Work instruction — Every line of the data below that holds the string "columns" needs to be reported.

Information supplied —
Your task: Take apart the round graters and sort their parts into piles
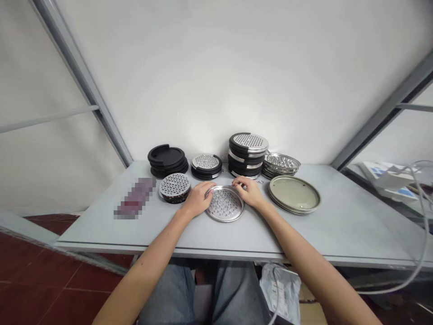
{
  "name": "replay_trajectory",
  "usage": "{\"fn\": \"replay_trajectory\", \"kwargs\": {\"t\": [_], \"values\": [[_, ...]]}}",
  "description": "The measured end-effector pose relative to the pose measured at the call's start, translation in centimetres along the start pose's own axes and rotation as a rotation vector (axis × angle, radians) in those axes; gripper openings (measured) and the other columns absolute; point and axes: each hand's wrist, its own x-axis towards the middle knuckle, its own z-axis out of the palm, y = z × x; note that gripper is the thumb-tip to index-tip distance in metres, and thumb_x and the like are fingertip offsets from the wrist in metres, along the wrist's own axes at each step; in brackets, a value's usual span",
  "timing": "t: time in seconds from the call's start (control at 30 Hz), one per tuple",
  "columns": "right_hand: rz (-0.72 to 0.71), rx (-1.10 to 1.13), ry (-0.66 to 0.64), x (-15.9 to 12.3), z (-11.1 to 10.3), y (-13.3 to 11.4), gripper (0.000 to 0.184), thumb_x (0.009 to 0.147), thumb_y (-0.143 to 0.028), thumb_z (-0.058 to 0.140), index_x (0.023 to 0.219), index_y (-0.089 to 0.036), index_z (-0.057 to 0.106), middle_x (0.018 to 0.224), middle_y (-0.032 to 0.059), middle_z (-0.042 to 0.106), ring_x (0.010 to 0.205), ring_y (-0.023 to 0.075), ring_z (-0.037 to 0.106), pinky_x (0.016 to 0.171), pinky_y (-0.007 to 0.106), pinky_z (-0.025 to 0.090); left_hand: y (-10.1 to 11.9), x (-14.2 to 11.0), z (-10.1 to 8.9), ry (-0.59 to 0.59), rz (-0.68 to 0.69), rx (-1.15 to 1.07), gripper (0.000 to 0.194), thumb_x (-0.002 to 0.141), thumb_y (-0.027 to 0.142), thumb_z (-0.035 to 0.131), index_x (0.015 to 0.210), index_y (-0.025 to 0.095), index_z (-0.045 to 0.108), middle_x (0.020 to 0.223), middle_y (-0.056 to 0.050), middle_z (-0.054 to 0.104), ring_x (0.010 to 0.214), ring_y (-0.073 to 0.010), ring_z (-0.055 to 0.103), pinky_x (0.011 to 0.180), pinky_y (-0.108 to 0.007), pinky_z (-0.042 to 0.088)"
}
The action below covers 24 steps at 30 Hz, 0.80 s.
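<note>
A round, shiny metal grater plate (225, 205) with raised teeth and a wide rim lies on the table in front of me. My left hand (199, 198) is closed on its left rim, the thumb over the edge. My right hand (249, 192) has its fingers curled at the upper right rim, touching it; the fingertips are partly hidden. Just left of my left hand is a stack topped by a perforated grey disc (175, 184). Right of my right hand, a stack of olive-green round lids (295, 193) rests on the table.
Along the wall stand black rings (168, 156), a short stack with a grater disc (205, 161), a tall stack of black-and-silver graters (248, 153) and metal grater plates (282, 162). A pixelated patch (135, 198) covers something at left. A white cable (424, 239) hangs at right.
</note>
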Motion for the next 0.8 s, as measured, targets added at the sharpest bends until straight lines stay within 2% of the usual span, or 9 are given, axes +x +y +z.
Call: {"fn": "replay_trajectory", "kwargs": {"t": [0.2, 0.3, 0.37, 0.43, 0.5, 0.57, 0.63, 0.7, 0.8], "values": [[-0.062, 0.043, -0.076, 0.1, -0.2, -0.3, 0.02, 0.078, -0.014, 0.044, 0.068, -0.018, 0.06, 0.077, 0.0039, 0.064, 0.076, 0.0174, 0.057, 0.077, 0.03, 0.043, 1.1, 0.4, -2.3, 0.406, 0.118, 0.048, 0.022, 0.087, 0.014, 0.047, 0.1, 0.018, 0.064, 0.098, -0.006, 0.068, 0.096, -0.0179, 0.063, 0.088, -0.034, 0.05], [-0.066, 0.047, -0.112, 0.1, -0.2, -0.2, 0.018, 0.077, -0.014, 0.043, 0.066, -0.019, 0.057, 0.074, 0.0034, 0.062, 0.073, 0.0171, 0.056, 0.074, 0.029, 0.042, 0.6, 0.5, -4.9, 0.498, 0.052, 0.177, 0.02, 0.087, 0.018, 0.047, 0.096, 0.018, 0.065, 0.1, -0.007, 0.068, 0.098, -0.0187, 0.063, 0.092, -0.034, 0.048], [-0.065, 0.044, -0.117, 0.1, -0.1, -0.3, 0.018, 0.077, -0.014, 0.042, 0.066, -0.019, 0.056, 0.073, 0.0035, 0.061, 0.073, 0.0173, 0.055, 0.074, 0.029, 0.042, -0.6, 0.4, -7.1, 0.542, -0.083, 0.302, 0.021, 0.087, 0.022, 0.046, 0.094, 0.017, 0.065, 0.099, -0.008, 0.069, 0.098, -0.0196, 0.063, 0.093, -0.034, 0.046], [-0.067, 0.039, -0.116, 0.1, -0.2, -0.4, 0.017, 0.076, -0.015, 0.042, 0.066, -0.018, 0.055, 0.073, 0.0037, 0.061, 0.072, 0.0174, 0.055, 0.073, 0.029, 0.041, -2.1, 0.0, -9.5, 0.526, -0.328, 0.442, 0.026, 0.088, 0.029, 0.045, 0.096, 0.015, 0.065, 0.101, -0.01, 0.068, 0.098, -0.0224, 0.063, 0.091, -0.035, 0.046], [-0.079, 0.038, -0.121, 0.2, -0.2, -0.5, 0.017, 0.076, -0.014, 0.042, 0.066, -0.018, 0.055, 0.073, 0.0038, 0.061, 0.072, 0.0174, 0.054, 0.073, 0.029, 0.041, -3.8, -0.9, -11.5, 0.377, -0.622, 0.573, 0.036, 0.087, 0.04, 0.047, 0.105, 0.014, 0.064, 0.106, -0.013, 0.068, 0.102, -0.029, 0.062, 0.091, -0.041, 0.046], [-0.088, 0.034, -0.115, 0.2, -0.3, -0.6, 0.018, 0.078, -0.015, 0.042, 0.067, -0.018, 0.056, 0.073, 0.0039, 0.062, 0.073, 0.0175, 0.055, 0.073, 0.029, 0.041, -5.1, -2.1, -13.0, 0.185, -0.821, 0.614, 0.051, 0.089, 0.048, 0.041, 0.12, 0.011, 0.057, 0.111, -0.017, 0.067, 0.108, -0.0341, 0.06, 0.093, -0.046, 0.044], [-0.076, 0.016, -0.098, 0.2, -0.3, -0.8, 0.019, 0.083, -0.02, 0.043, 0.071, -0.018, 0.058, 0.075, 0.0044, 0.063, 0.074, 0.018, 0.056, 0.073, 0.029, 0.042, -6.1, -3.4, -13.8, 0.075, -0.89, 0.622, 0.058, 0.092, 0.05, 0.031, 0.126, 0.009, 0.052, 0.118, -0.021, 0.063, 0.115, -0.0363, 0.056, 0.097, -0.05, 0.039], [-0.051, -0.001, -0.083, 0.2, -0.3, -0.8, 0.023, 0.087, -0.026, 0.043, 0.077, -0.017, 0.061, 0.08, 0.0057, 0.066, 0.078, 0.0191, 0.058, 0.075, 0.03, 0.043, -6.7, -4.3, -14.1, 0.015, -0.89, 0.614, 0.059, 0.094, 0.049, 0.024, 0.124, 0.009, 0.054, 0.121, -0.021, 0.062, 0.117, -0.0366, 0.055, 0.1, -0.053, 0.036], [-0.017, 0.016, -0.085, 0.1, -0.2, -0.6, 0.027, 0.091, -0.03, 0.041, 0.094, -0.017, 0.064, 0.092, 0.0074, 0.069, 0.087, 0.0207, 0.061, 0.082, 0.033, 0.044, -6.9, -4.9, -14.1, 0.037, -0.821, 0.598, 0.053, 0.095, 0.046, 0.025, 0.118, 0.012, 0.059, 0.12, -0.018, 0.063, 0.115, -0.0356, 0.056, 0.101, -0.054, 0.034]]}}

Answer space —
  "description": "The measured end-effector pose relative to the pose measured at the call's start, translation in centimetres along the start pose's own axes and rotation as a rotation vector (axis × angle, radians) in those axes; gripper openings (measured) and the other columns absolute; point and axes: each hand's wrist, its own x-axis towards the middle knuckle, its own z-axis out of the palm, y = z × x; note that gripper is the thumb-tip to index-tip distance in metres, and thumb_x and the like are fingertip offsets from the wrist in metres, along the wrist's own axes at each step; in brackets, a value's usual span",
  "columns": "right_hand: rz (-0.72 to 0.71), rx (-1.10 to 1.13), ry (-0.66 to 0.64), x (-15.9 to 12.3), z (-11.1 to 10.3), y (-13.3 to 11.4), gripper (0.000 to 0.184), thumb_x (0.009 to 0.147), thumb_y (-0.143 to 0.028), thumb_z (-0.058 to 0.140), index_x (0.023 to 0.219), index_y (-0.089 to 0.036), index_z (-0.057 to 0.106), middle_x (0.018 to 0.224), middle_y (-0.032 to 0.059), middle_z (-0.042 to 0.106), ring_x (0.010 to 0.205), ring_y (-0.023 to 0.075), ring_z (-0.037 to 0.106), pinky_x (0.016 to 0.171), pinky_y (-0.007 to 0.106), pinky_z (-0.025 to 0.090); left_hand: y (-10.1 to 11.9), x (-14.2 to 11.0), z (-10.1 to 8.9), ry (-0.59 to 0.59), rz (-0.68 to 0.69), rx (-1.15 to 1.07), gripper (0.000 to 0.194), thumb_x (-0.002 to 0.141), thumb_y (-0.027 to 0.142), thumb_z (-0.035 to 0.131), index_x (0.015 to 0.210), index_y (-0.025 to 0.095), index_z (-0.045 to 0.108), middle_x (0.020 to 0.223), middle_y (-0.056 to 0.050), middle_z (-0.054 to 0.104), ring_x (0.010 to 0.214), ring_y (-0.073 to 0.010), ring_z (-0.055 to 0.103), pinky_x (0.011 to 0.180), pinky_y (-0.108 to 0.007), pinky_z (-0.042 to 0.088)"

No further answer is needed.